In this world, millions of good and decent children find that school is but one institution among many influences in their lives. It competes with peer groups, social service institutions, the media, the culture of competition, the pressure to conform, the need to be different, the tug of religious ties, the lure of risk, the fear of loneliness, and the complexities of family relationships in an age on the move. Youth who grow up in this world are all of our children. They come from every ethnic, economic, social, and geographic corner. Their teachers are accustomed to watching them struggle with the pressures and challenges of growing up. Learning at school is but a fragment of these challenges.

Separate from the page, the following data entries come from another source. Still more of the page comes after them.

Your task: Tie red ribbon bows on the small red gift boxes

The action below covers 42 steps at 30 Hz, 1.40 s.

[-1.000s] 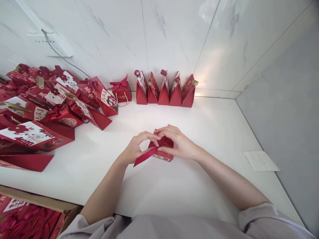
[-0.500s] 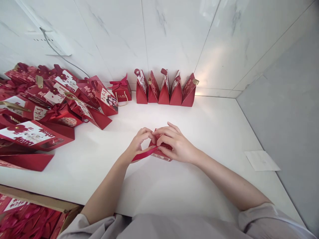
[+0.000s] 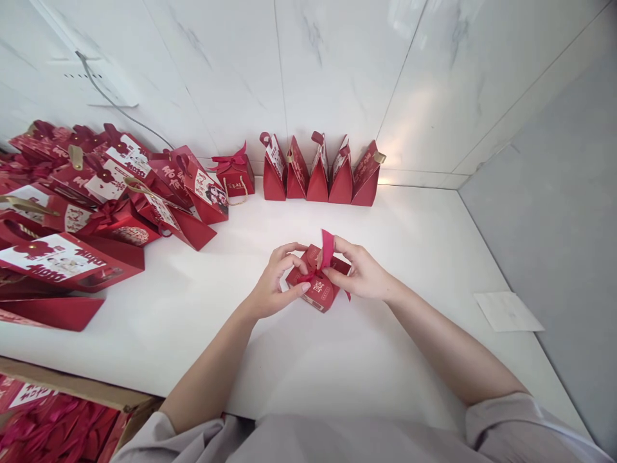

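A small red gift box (image 3: 324, 294) with pale printing sits on the white table (image 3: 385, 360) between my hands. Across its top runs a pink-red ribbon (image 3: 328, 245), gathered near the middle. My left hand (image 3: 284, 280) is at the box's left side, with thumb and index finger pinched on the ribbon near its gathered part. From the right, my right hand (image 3: 359, 273) pinches the ribbon between thumb and fingers, one end standing up above them. Another ribbon end hangs by the box's right side.
Several red triangular gift boxes (image 3: 315, 177) stand in a row by the wall, near a small ribboned box (image 3: 236, 177). Red boxes (image 3: 116, 193) are heaped at left. A cardboard carton (image 3: 137, 402) of red packages is at lower left. White paper (image 3: 508, 312) lies at right.
My right hand has moved slightly right and now holds a ribbon end upward. The ribbon strip at my left hand has gone from there. More of the box top shows.
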Each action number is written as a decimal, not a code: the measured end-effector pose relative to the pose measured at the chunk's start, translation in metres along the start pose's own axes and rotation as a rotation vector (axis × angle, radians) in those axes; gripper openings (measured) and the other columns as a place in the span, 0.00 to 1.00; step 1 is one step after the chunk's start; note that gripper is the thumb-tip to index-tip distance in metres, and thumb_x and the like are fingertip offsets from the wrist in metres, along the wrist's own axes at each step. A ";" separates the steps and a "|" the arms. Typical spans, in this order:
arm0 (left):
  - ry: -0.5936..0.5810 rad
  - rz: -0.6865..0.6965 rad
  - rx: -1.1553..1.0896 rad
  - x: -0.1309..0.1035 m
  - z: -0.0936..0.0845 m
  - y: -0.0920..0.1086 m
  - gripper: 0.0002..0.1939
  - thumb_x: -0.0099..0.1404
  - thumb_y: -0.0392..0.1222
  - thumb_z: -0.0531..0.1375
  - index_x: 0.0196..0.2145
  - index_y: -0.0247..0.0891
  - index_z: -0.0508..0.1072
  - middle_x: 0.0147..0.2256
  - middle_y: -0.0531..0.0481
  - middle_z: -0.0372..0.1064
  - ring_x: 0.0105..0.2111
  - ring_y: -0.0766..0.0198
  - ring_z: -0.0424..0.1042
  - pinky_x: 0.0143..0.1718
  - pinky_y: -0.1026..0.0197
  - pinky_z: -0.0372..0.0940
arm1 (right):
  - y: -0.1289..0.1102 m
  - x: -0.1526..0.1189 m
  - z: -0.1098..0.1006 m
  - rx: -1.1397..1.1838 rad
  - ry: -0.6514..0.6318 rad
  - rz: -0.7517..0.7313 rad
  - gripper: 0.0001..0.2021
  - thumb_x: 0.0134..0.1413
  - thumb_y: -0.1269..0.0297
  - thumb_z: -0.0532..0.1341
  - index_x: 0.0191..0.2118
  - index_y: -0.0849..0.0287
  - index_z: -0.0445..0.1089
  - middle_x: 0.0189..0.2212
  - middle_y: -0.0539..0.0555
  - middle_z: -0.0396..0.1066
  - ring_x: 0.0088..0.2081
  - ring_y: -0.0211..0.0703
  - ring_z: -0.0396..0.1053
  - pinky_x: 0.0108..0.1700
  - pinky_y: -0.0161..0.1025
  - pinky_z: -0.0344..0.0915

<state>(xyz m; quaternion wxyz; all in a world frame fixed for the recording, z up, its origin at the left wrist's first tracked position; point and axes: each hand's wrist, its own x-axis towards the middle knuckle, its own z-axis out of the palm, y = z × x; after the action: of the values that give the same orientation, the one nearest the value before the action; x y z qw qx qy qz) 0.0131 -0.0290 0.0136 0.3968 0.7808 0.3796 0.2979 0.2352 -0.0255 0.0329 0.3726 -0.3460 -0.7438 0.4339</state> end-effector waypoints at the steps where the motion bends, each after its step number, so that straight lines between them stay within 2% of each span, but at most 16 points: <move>1: 0.012 -0.010 0.007 0.000 0.001 0.001 0.04 0.63 0.40 0.60 0.36 0.41 0.67 0.59 0.44 0.56 0.63 0.53 0.53 0.63 0.47 0.54 | 0.000 0.000 0.000 -0.008 -0.004 -0.004 0.10 0.53 0.73 0.57 0.39 0.53 0.66 0.36 0.50 0.71 0.41 0.45 0.71 0.43 0.41 0.68; 6: 0.035 -0.033 0.100 -0.001 0.002 0.006 0.06 0.62 0.43 0.62 0.33 0.40 0.68 0.60 0.44 0.56 0.65 0.51 0.49 0.63 0.46 0.53 | -0.004 -0.002 -0.011 -0.072 -0.123 -0.054 0.06 0.54 0.71 0.57 0.36 0.54 0.69 0.36 0.51 0.70 0.30 0.40 0.68 0.32 0.38 0.66; 9: 0.032 -0.027 0.115 -0.001 0.002 0.008 0.09 0.59 0.44 0.64 0.31 0.40 0.68 0.61 0.45 0.56 0.66 0.50 0.47 0.64 0.46 0.53 | -0.008 -0.004 -0.021 -0.228 -0.161 -0.118 0.05 0.55 0.71 0.58 0.33 0.54 0.69 0.31 0.51 0.70 0.30 0.42 0.67 0.39 0.42 0.66; 12: -0.010 -0.029 0.026 -0.001 0.002 0.007 0.08 0.62 0.44 0.63 0.29 0.40 0.69 0.62 0.48 0.56 0.66 0.52 0.48 0.65 0.46 0.51 | -0.015 -0.007 -0.028 -0.334 -0.207 -0.153 0.05 0.58 0.70 0.59 0.34 0.53 0.71 0.28 0.49 0.71 0.30 0.42 0.68 0.46 0.44 0.64; 15: -0.055 -0.051 -0.087 0.000 0.001 0.003 0.07 0.62 0.45 0.62 0.30 0.40 0.72 0.64 0.49 0.54 0.67 0.52 0.48 0.67 0.46 0.47 | -0.020 -0.011 -0.030 -0.332 -0.309 -0.105 0.04 0.60 0.68 0.58 0.36 0.54 0.71 0.31 0.50 0.73 0.30 0.41 0.69 0.39 0.40 0.65; 20: -0.085 -0.105 -0.173 0.002 0.001 -0.002 0.08 0.62 0.47 0.63 0.29 0.41 0.75 0.66 0.53 0.50 0.68 0.52 0.44 0.68 0.47 0.42 | -0.023 -0.014 -0.025 -0.376 -0.433 -0.060 0.05 0.59 0.73 0.56 0.37 0.57 0.68 0.32 0.49 0.71 0.30 0.38 0.67 0.32 0.36 0.61; 24: 0.014 -0.162 -0.247 0.004 0.003 -0.004 0.14 0.64 0.48 0.60 0.25 0.39 0.69 0.63 0.51 0.56 0.65 0.52 0.52 0.66 0.46 0.48 | -0.022 -0.013 -0.022 -0.426 -0.458 -0.073 0.05 0.57 0.75 0.56 0.33 0.58 0.66 0.31 0.49 0.68 0.28 0.37 0.63 0.30 0.35 0.59; 29: 0.147 -0.222 -0.128 0.005 0.011 -0.001 0.16 0.62 0.49 0.62 0.23 0.38 0.64 0.58 0.48 0.62 0.60 0.53 0.60 0.62 0.47 0.55 | -0.021 -0.013 -0.022 -0.500 -0.448 -0.133 0.07 0.56 0.77 0.56 0.32 0.58 0.65 0.30 0.51 0.68 0.30 0.39 0.63 0.32 0.37 0.59; 32: 0.173 -0.223 -0.026 0.005 0.015 0.002 0.17 0.60 0.49 0.64 0.23 0.38 0.64 0.57 0.48 0.62 0.59 0.53 0.61 0.61 0.48 0.56 | -0.023 -0.014 -0.021 -0.494 -0.454 -0.168 0.08 0.56 0.78 0.55 0.33 0.58 0.66 0.31 0.51 0.70 0.31 0.39 0.64 0.33 0.37 0.59; 35: 0.150 -0.232 -0.023 0.005 0.015 0.002 0.16 0.61 0.50 0.63 0.23 0.39 0.65 0.57 0.48 0.63 0.59 0.53 0.62 0.60 0.49 0.58 | -0.025 -0.016 -0.021 -0.460 -0.489 -0.183 0.08 0.56 0.78 0.56 0.32 0.57 0.67 0.30 0.50 0.70 0.31 0.39 0.65 0.34 0.36 0.60; 38: 0.143 -0.228 -0.037 0.005 0.015 0.000 0.16 0.61 0.49 0.62 0.23 0.38 0.63 0.56 0.47 0.63 0.58 0.54 0.63 0.59 0.50 0.58 | -0.028 -0.020 -0.020 -0.456 -0.551 -0.136 0.10 0.54 0.79 0.56 0.30 0.57 0.68 0.28 0.49 0.71 0.32 0.39 0.67 0.35 0.36 0.61; 40: 0.147 -0.220 -0.034 0.005 0.015 -0.001 0.16 0.61 0.48 0.62 0.23 0.39 0.63 0.56 0.47 0.63 0.58 0.54 0.63 0.59 0.50 0.58 | -0.030 -0.024 -0.022 -0.438 -0.619 -0.044 0.10 0.52 0.80 0.57 0.29 0.57 0.70 0.29 0.49 0.73 0.32 0.40 0.69 0.34 0.36 0.62; 42: 0.139 -0.216 -0.041 0.005 0.014 -0.002 0.16 0.61 0.48 0.63 0.24 0.39 0.62 0.56 0.46 0.63 0.58 0.54 0.63 0.59 0.50 0.58 | -0.034 -0.027 -0.028 -0.362 -0.728 0.077 0.12 0.49 0.80 0.58 0.33 0.56 0.74 0.30 0.49 0.76 0.31 0.39 0.72 0.32 0.35 0.63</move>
<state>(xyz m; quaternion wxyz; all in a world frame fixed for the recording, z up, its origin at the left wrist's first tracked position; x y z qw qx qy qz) 0.0257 -0.0291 0.0057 0.4152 0.7046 0.4818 0.3146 0.2656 -0.0507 0.0659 0.0016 -0.2576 -0.8778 0.4038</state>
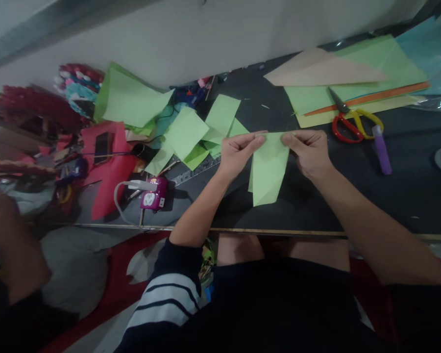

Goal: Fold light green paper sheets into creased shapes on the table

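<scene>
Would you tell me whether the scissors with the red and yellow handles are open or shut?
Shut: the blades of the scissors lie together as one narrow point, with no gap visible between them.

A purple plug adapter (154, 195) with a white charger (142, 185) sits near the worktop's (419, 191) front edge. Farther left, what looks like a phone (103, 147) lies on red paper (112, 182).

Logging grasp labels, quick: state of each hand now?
Left hand: closed, pinching green paper at its top edge.
Right hand: closed, pinching same paper's top.
</scene>
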A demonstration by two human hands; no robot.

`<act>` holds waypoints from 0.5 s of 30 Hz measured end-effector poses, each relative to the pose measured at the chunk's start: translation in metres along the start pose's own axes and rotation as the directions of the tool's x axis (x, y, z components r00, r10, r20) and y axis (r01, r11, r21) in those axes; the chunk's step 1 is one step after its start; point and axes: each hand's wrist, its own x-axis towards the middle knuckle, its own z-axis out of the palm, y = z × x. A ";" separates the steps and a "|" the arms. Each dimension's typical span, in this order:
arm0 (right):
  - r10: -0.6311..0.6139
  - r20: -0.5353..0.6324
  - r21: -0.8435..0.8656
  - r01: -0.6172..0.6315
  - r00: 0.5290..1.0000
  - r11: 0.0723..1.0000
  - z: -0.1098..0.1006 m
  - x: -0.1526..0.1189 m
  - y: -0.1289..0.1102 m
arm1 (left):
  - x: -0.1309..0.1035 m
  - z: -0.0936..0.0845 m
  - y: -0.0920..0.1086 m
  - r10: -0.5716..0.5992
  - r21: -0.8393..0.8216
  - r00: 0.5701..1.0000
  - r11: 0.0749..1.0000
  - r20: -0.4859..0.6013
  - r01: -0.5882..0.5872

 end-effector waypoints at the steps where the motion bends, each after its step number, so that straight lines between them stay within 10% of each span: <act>1: -0.012 0.003 0.008 0.012 1.000 1.000 0.000 0.000 0.001 | 0.000 0.000 0.000 0.012 -0.005 1.000 1.000 0.002 -0.012; 15: 0.008 -0.010 -0.036 -0.008 1.000 0.999 0.000 -0.001 -0.002 | 0.000 0.001 -0.004 -0.028 -0.009 0.999 1.000 -0.023 0.028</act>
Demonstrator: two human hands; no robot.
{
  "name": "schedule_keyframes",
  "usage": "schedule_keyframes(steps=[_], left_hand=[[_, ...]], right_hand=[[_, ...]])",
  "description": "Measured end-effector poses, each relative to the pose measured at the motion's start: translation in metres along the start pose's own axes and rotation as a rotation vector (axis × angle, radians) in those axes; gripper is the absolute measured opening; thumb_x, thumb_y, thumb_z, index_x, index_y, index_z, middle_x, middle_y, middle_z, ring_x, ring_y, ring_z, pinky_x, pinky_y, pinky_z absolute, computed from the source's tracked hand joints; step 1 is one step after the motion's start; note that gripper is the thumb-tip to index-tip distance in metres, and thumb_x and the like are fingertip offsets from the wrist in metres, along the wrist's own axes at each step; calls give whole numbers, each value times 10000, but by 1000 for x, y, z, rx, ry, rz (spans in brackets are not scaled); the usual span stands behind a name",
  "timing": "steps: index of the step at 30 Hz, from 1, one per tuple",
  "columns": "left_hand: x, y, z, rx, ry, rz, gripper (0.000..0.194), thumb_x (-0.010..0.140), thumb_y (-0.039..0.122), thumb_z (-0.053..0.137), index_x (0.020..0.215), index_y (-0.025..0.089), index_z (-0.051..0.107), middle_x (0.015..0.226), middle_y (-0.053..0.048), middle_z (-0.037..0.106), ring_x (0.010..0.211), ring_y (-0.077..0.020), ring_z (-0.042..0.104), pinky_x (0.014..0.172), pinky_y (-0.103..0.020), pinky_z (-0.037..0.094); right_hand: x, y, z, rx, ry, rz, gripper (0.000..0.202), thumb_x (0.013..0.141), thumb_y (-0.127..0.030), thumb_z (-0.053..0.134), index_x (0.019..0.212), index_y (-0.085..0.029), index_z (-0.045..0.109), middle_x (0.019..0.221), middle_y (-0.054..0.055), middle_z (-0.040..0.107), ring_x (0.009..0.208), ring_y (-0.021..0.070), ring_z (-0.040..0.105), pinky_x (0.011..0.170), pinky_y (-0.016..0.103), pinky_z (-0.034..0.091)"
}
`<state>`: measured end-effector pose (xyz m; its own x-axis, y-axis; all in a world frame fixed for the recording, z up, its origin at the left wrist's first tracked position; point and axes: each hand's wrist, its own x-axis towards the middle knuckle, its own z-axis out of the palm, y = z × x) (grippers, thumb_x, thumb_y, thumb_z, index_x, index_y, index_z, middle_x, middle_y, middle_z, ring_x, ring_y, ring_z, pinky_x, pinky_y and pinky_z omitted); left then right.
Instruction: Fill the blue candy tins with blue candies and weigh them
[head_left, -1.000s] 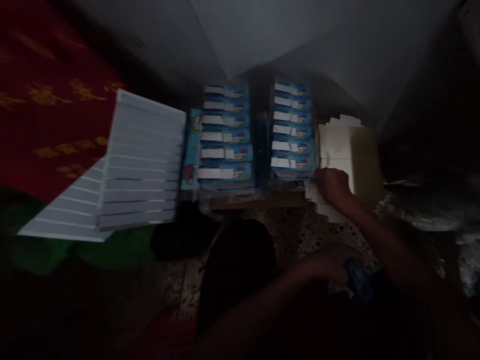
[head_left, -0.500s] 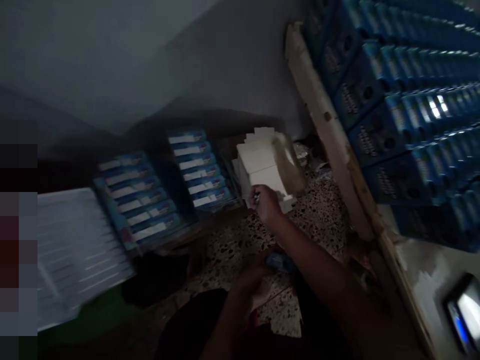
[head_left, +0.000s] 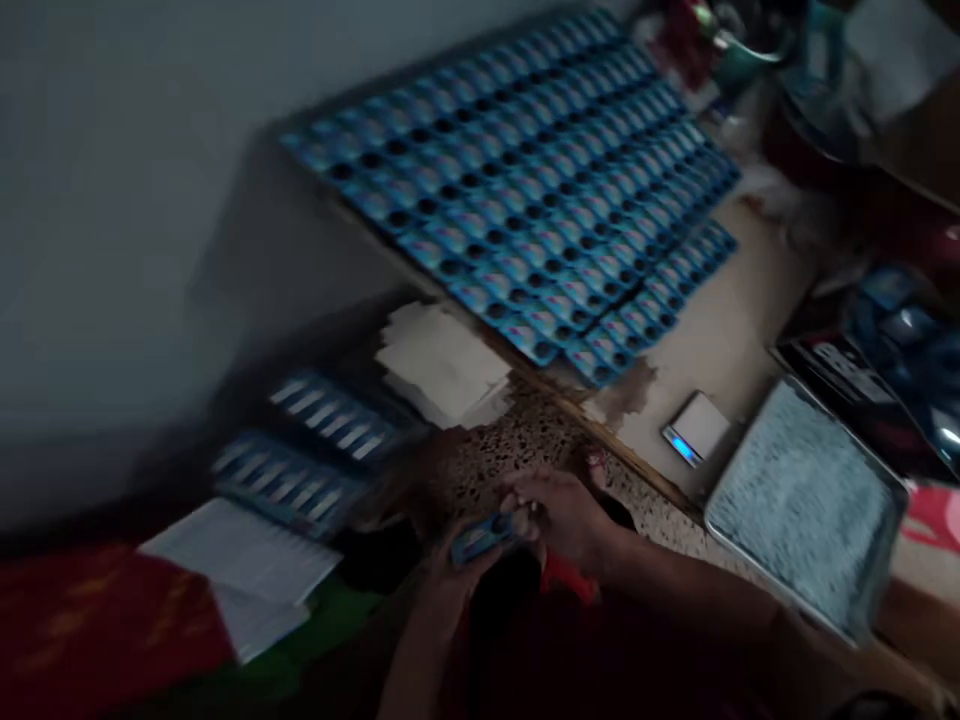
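A small blue printed box [head_left: 480, 538] lies in my left hand [head_left: 448, 578], which is wrapped round it low in front of my body. My right hand [head_left: 559, 508] is closed at the box's right end, with its fingertips touching or very near it. Whatever those fingers pinch is too dim and blurred to make out. Rows of matching blue boxes [head_left: 510, 190] stand packed together on the table. To the left, more blue boxes [head_left: 281, 485] with white strips rest in two groups near a stack of pale cards [head_left: 442, 360].
A metal tray of pale blue granules [head_left: 802, 510] stands on the table [head_left: 750, 265] at right, beside a small lit digital scale [head_left: 696, 430]. White sheets [head_left: 240, 560] lie at lower left near red cloth [head_left: 105, 620]. The table's wooden edge [head_left: 637, 465] runs diagonally at my right.
My view has swung right, bringing the tray and whole table into sight. My right hand has come back from the pale cards to the blue box in my left hand.
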<state>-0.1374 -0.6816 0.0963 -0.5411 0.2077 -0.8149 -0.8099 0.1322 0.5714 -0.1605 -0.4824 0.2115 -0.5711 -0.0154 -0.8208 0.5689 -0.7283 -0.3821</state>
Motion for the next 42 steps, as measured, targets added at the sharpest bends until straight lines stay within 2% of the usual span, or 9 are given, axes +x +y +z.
schedule_keyframes(steps=[4,9,15,18,21,25,29,35,42], left_hand=[[-52,52,58,191,-135,111,598,553,453,995,1044,231,736,1055,-66,822,1037,-337,790,966,-460,656],[-75,96,166,448,-360,475,425,742,421,932,1093,241,776,1288,-107,787,1299,-348,723,1183,-508,565],[-18,121,289,584,-574,734,348,858,345,818,1176,219,748,1301,-115,766,1271,-291,719,1169,-474,551],[17,132,331,659,-707,777,341,825,305,841,1141,203,761,1263,-112,773,1229,-277,729,1128,-437,566],[41,140,354,712,-833,749,342,765,219,845,1101,198,782,1203,-87,785,1178,-266,745,1112,-423,579],[57,143,362,747,-980,707,419,733,179,869,1146,192,799,1243,-101,786,1242,-286,744,1167,-444,565],[60,148,347,745,-967,700,779,720,243,938,1459,205,696,1509,-153,704,1447,-333,652,1286,-489,486],[43,166,282,846,-802,644,634,868,396,839,1454,200,697,1393,-129,756,1296,-316,727,1184,-488,570],[20,185,217,932,-757,682,417,958,391,786,1345,239,772,1402,-97,735,1313,-293,714,1174,-442,577]], right_hand=[[-90,-51,-68,10,150,-95,314,668,-419,849,884,-198,793,712,-7,688,572,107,503,517,232,309],[-169,-80,-182,-84,470,-284,433,668,-559,842,876,-200,715,703,-21,658,564,91,458,536,236,278],[-209,-95,-286,-217,687,-353,530,644,-666,817,858,-216,638,577,-53,580,496,109,452,522,262,325],[-214,-90,-307,-209,763,-355,477,641,-593,799,891,-212,656,581,-47,608,509,120,474,533,258,335],[-213,-85,-307,-291,842,-328,356,705,-486,750,924,-215,681,562,-43,622,520,146,522,558,265,376],[-201,-93,-277,-566,841,-362,168,893,-368,605,958,-229,673,685,0,697,596,188,652,638,300,485],[-183,-121,-232,-931,817,-549,131,965,-195,574,971,-218,703,964,85,769,912,236,745,853,338,548],[-168,-154,-190,-1405,802,-413,319,1080,-85,475,1120,-194,772,1131,138,741,998,251,696,860,337,556],[-149,-151,-190,-1643,885,-313,289,1056,-47,522,1075,-169,783,1140,155,719,1037,264,669,840,341,557]])
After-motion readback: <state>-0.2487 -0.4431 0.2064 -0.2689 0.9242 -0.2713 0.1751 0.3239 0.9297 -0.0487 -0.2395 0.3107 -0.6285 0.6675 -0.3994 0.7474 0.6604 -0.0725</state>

For this learning to take place effectively, so that classroom lessons become life lessons, students need significant adults and peers in their lives to work with them as part of a community of learners. Only in such supportive contexts can they begin to piece together answers to the sometimes overwhelming social and emotional dilemmas they face."

"Whole school, whole community, whole child" is the way forward. Every day we have the opportunity to make the necessary institutional and systemic changes to ensure kids are best prepared to navigate through their lives productively and in good health.